INFORMATION section start

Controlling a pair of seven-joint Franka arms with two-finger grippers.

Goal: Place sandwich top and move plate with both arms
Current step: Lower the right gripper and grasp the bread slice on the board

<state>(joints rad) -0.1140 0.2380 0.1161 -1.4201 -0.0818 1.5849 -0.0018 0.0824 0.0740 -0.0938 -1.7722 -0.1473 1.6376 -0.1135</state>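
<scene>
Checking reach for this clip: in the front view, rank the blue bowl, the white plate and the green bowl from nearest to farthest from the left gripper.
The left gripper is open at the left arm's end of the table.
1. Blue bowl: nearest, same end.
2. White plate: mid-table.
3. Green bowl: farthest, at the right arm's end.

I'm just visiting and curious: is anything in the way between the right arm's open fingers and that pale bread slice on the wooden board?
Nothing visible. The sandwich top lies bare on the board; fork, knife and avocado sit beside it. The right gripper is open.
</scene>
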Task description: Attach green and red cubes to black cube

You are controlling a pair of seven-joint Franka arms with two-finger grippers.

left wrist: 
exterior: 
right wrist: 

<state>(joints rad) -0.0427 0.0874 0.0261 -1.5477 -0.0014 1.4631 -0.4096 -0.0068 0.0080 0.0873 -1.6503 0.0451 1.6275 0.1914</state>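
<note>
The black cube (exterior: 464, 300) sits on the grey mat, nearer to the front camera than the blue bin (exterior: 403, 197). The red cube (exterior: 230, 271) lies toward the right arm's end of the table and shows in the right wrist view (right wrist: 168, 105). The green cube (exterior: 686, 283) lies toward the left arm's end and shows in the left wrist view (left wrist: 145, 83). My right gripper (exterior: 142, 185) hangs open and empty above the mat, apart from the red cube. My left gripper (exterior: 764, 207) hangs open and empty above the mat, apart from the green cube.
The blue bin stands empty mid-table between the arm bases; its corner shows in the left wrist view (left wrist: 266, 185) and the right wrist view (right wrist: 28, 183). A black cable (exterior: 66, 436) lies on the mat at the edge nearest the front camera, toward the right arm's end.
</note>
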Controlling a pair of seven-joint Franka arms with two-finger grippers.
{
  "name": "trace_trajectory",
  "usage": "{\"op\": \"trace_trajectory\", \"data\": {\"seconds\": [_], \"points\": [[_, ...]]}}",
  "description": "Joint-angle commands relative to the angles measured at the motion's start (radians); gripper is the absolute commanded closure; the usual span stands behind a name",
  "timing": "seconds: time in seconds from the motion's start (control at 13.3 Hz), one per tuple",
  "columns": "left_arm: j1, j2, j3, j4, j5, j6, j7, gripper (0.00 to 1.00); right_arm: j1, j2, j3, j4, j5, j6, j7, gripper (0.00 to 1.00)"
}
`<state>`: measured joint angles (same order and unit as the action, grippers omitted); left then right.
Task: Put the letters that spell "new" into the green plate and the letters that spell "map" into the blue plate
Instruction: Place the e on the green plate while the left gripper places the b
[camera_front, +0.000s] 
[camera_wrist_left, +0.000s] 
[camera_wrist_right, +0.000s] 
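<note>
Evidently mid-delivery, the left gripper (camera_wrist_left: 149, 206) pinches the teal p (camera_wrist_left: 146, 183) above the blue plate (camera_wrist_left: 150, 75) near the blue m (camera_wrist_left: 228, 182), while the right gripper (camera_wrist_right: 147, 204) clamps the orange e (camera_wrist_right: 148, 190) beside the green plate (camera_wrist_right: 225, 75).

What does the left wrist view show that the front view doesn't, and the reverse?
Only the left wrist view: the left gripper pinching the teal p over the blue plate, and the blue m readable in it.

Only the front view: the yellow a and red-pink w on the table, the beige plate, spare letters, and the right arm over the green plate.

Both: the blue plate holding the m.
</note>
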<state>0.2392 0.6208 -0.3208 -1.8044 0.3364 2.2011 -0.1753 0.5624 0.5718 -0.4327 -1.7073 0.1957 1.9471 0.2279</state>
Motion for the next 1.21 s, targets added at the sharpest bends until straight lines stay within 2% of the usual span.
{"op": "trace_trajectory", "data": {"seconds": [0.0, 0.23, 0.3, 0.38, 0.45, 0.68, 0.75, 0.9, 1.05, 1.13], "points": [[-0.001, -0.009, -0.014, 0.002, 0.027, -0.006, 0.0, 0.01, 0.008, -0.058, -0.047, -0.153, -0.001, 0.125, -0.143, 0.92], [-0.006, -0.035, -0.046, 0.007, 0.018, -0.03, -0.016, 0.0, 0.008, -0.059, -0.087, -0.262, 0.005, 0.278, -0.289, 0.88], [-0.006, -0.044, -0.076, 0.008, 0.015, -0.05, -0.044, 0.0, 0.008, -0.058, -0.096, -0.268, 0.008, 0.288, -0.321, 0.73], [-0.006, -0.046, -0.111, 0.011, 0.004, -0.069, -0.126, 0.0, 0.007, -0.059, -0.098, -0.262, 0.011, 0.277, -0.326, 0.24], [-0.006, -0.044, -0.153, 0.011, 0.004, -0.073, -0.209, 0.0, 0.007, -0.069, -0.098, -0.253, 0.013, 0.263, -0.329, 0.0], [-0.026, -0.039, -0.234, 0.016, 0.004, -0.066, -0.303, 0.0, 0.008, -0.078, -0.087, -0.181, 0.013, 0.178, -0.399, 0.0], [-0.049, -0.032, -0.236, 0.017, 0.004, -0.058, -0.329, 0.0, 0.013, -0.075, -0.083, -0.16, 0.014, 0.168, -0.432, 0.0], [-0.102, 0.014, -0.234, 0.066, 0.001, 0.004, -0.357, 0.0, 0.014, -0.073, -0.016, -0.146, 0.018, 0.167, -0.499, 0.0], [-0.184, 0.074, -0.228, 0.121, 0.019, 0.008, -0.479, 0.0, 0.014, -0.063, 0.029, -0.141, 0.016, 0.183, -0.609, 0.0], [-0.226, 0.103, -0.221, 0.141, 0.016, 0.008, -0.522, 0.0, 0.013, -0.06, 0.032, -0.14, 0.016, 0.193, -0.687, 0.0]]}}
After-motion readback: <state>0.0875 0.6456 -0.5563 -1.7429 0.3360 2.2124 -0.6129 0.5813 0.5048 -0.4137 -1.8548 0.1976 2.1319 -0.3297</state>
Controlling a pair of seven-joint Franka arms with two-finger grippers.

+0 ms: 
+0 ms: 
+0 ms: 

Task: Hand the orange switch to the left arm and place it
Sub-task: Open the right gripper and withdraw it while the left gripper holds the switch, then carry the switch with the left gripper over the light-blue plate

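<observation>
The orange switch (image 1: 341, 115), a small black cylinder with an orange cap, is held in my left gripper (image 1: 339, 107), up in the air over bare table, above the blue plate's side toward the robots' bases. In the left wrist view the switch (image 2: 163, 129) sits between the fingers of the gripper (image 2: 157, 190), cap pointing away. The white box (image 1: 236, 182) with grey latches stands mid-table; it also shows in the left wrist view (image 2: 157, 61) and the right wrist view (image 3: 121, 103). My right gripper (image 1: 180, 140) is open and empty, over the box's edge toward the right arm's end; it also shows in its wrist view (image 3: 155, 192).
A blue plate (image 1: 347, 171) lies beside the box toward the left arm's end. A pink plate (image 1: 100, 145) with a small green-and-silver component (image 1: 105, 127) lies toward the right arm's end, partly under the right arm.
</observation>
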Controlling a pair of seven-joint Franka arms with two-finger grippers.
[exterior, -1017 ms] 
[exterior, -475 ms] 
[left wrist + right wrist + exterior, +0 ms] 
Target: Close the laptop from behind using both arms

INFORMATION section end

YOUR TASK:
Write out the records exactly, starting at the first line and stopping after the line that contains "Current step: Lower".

EXERCISE RESPONSE:
Controlling a pair of seven-joint Franka arms with two-finger grippers.

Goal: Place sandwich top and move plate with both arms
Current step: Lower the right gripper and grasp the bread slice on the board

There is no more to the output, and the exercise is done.